Entonces se produjo la cuarta y última aparición, justo en el momento en que Stiopa, ya por el suelo, arañaba el marco con su flácida mano.
Del espejo salió un hombrecillo pequeño, pero extraordinariamente ancho de hombros, con un sombrero en la cabeza y un colmillo que le sobresalía de la boca, afeando aún más una cara ya de por sí repugnante. Y, para colmo, era pelirrojo como el fuego.
—Yo —Se sumó a la conversación el nuevo sujeto— no logro siquiera entender cómo es que ha llegado a director —La voz del pelirrojo se volvía cada vez más gangosa—. ¡Si él es director, yo soy obispo!

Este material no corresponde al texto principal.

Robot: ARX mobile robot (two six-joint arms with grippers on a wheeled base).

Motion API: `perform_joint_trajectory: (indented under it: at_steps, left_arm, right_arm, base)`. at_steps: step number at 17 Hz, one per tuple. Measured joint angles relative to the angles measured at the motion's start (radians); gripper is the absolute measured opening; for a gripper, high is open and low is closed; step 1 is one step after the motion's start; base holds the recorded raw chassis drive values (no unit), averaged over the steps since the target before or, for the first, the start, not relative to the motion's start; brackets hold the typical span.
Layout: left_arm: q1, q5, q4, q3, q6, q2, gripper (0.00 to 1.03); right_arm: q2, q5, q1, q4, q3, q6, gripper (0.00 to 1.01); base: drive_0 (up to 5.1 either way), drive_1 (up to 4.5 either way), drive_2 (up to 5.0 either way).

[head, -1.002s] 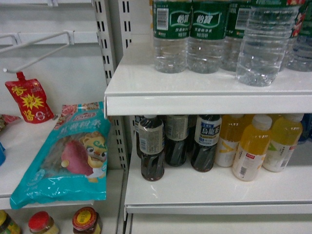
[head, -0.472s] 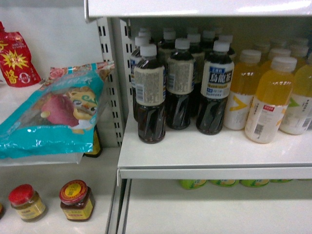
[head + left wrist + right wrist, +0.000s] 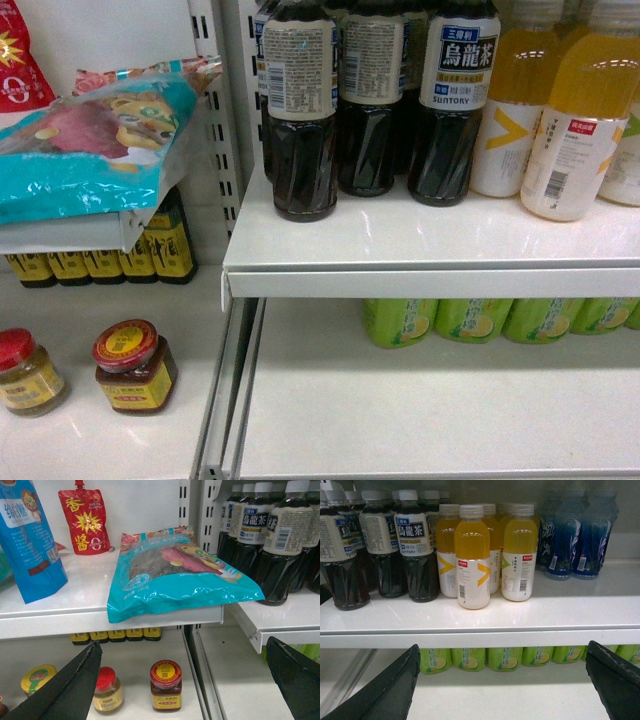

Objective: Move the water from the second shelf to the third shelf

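Currently no water bottle shows in any view, so its bearing and nearer arm cannot be judged; left gripper [image 3: 182,680] and right gripper [image 3: 502,680] hang spread, empty, facing the oolong tea bottles [image 3: 385,100].

The dark tea bottles [image 3: 458,100] read "烏龍茶" and "SUNTORY"; the red pouch [image 3: 84,522] reads "香" and "酱"
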Motion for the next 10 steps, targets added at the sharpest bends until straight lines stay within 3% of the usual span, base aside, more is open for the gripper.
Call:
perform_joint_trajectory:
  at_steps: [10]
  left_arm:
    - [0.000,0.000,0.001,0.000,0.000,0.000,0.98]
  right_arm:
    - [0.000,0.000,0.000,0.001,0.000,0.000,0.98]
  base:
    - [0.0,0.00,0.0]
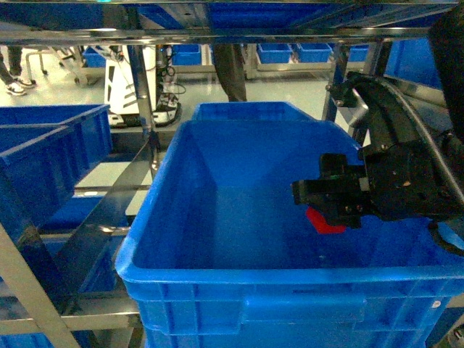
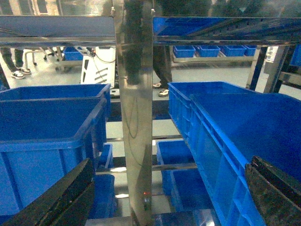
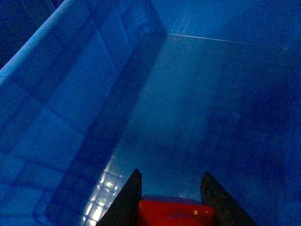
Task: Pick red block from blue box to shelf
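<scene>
My right gripper (image 1: 312,206) reaches in from the right, inside a deep dark-blue crate (image 1: 217,272) that sits on the shelf (image 1: 141,80). It is shut on the red block (image 1: 324,221). In the right wrist view the red block (image 3: 176,212) sits tight between the two dark fingers of the gripper (image 3: 170,176), over the crate's floor and near its left wall (image 3: 70,94). My left gripper (image 2: 167,188) is open and holds nothing; it faces a shiny steel post of the shelf (image 2: 134,117). The blue box is out of view.
More dark-blue crates stand on the rack at the left (image 1: 51,138) and behind the near crate (image 1: 243,110). A steel rail (image 1: 217,35) runs overhead. People's legs (image 1: 230,69) and a white machine (image 1: 127,80) stand on the floor beyond.
</scene>
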`<state>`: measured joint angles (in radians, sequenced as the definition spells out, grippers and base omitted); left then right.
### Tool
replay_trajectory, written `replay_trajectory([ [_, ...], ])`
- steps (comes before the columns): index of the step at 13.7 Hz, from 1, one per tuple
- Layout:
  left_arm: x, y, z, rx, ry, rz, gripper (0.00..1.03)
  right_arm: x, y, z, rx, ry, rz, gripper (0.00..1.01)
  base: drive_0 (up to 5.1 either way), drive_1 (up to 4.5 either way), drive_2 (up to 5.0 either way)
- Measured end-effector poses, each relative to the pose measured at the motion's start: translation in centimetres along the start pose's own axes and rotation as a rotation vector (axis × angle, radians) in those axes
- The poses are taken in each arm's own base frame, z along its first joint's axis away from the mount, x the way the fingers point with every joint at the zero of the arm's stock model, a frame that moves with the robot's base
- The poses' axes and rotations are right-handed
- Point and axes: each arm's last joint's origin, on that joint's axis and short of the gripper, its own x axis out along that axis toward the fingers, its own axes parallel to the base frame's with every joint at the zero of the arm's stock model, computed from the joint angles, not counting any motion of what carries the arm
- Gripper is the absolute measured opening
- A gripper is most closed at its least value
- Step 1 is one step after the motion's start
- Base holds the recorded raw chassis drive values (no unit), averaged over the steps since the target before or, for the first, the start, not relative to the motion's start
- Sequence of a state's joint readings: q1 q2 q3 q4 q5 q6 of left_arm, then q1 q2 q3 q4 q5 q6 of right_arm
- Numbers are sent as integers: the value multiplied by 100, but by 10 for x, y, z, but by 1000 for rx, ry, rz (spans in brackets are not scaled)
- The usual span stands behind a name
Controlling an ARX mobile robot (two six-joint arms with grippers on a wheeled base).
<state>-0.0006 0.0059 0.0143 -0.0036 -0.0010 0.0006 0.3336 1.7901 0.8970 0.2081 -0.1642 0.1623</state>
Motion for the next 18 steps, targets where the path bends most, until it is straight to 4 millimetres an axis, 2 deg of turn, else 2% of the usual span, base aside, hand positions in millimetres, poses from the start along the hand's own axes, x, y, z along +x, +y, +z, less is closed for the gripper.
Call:
replay_trajectory([
  [4, 0, 0, 0, 0, 0, 0, 98, 30, -4, 5, -49, -1, -44, 28, 0, 0, 0],
  [7, 0, 0, 0, 0, 0, 0, 98, 33, -4, 4, -59, 4, -54, 28, 0, 0, 0],
  [10, 0, 0, 0, 0, 0, 0, 98, 33, 5, 9, -103, -68, -67, 28, 0, 0, 0],
  [11, 0, 0, 0, 0, 0, 0, 98, 33, 6, 9, -113, -97, -69, 42, 0, 0, 0],
  [12, 0, 0, 0, 0, 0, 0, 98, 30, 6, 11, -115, -97, -74, 70, 0, 0, 0],
  [15, 0, 0, 0, 0, 0, 0, 98, 30, 6, 10, -113, -86, -76, 100, 0, 0, 0],
  [16, 0, 0, 0, 0, 0, 0, 98, 29, 6, 10, -113, -86, -76, 97, 0, 0, 0],
  [18, 0, 0, 0, 0, 0, 0, 98, 28, 6, 9, -113, -85, -76, 98, 0, 0, 0],
])
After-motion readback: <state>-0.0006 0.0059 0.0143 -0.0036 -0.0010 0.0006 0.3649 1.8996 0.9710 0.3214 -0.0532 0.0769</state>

—No te pareces a un obispo, Azazello3 —Señaló el gato, sirviéndose salchichas en el plato.
—Es lo que yo digo —dijo con voz gangosa el pelirrojo, y, dirigiéndose a Woland, agregó cortés—: messire, ¿me permite echarlo de Moscú y mandarlo al demonio?
—¡Fuera! —vociferó de repente el gato, erizando el pelaje.
Entonces la habitación comenzó a girar alrededor de Stiopa, su cabeza golpeó contra el marco y, ya perdiendo el conocimiento, pensó: “Me estoy muriendo…”.
Pero no murió. Entreabrió los ojos y sintió que estaba sentado sobre algo de piedra. A su alrededor se oía un sonido. Cuando abrió los ojos del todo, se dio cuenta de que el sonido era del mar y, más aún, de que una ola le envolvía los pies. En resumen, estaba sentado al borde de un muelle; a lo alto brillaba un cielo celeste y a sus espaldas había una ciudad blanca sobre las montañas.
Sin saber cómo se suele actuar en tales casos, Stiopa se incorporó sobre sus piernas temblorosas y empezó a caminar por el muelle en dirección a la orilla.
Un hombre que estaba en el muelle, fumando y escupiendo al mar, le clavó una mirada torva y dejó de escupir. Entonces Stiopa hizo la siguiente jugada: se arrodilló ante aquel fumador desconocido y pronunció:
—Dígame, se lo suplico: ¿qué ciudad es esta?
—¡Caramba! —dijo el desalmado fumador.
—No estoy borracho —respondió Stiopa con voz ronca—; estoy enfermo, algo me pasa, estoy enfermo… ¿Dónde estoy? ¿Qué ciudad es esta…?
—Bueno, es Yalta…
Stiopa suspiró despacio, cayó hacia un costado y se golpeó la cabeza contra la piedra caliente del muelle.
1 Stiopa: diminutivo de Stepán. [N. de la T.]
2 Según la tradición rusa, luego de beber una copa de vodka se suele comer un bocado. [N. de la T.]
3 El nombre de Azazello proviene de Azazel, ángel caído o demonio que es mencionado en la Biblia y en la Cábala y en el libro apócrifo de Enoch. Según este último, enseñó a los hombres cómo forjar las armas de guerra, y a las mujeres, cómo hacer y utilizar los cosméticos. [N. de la T.]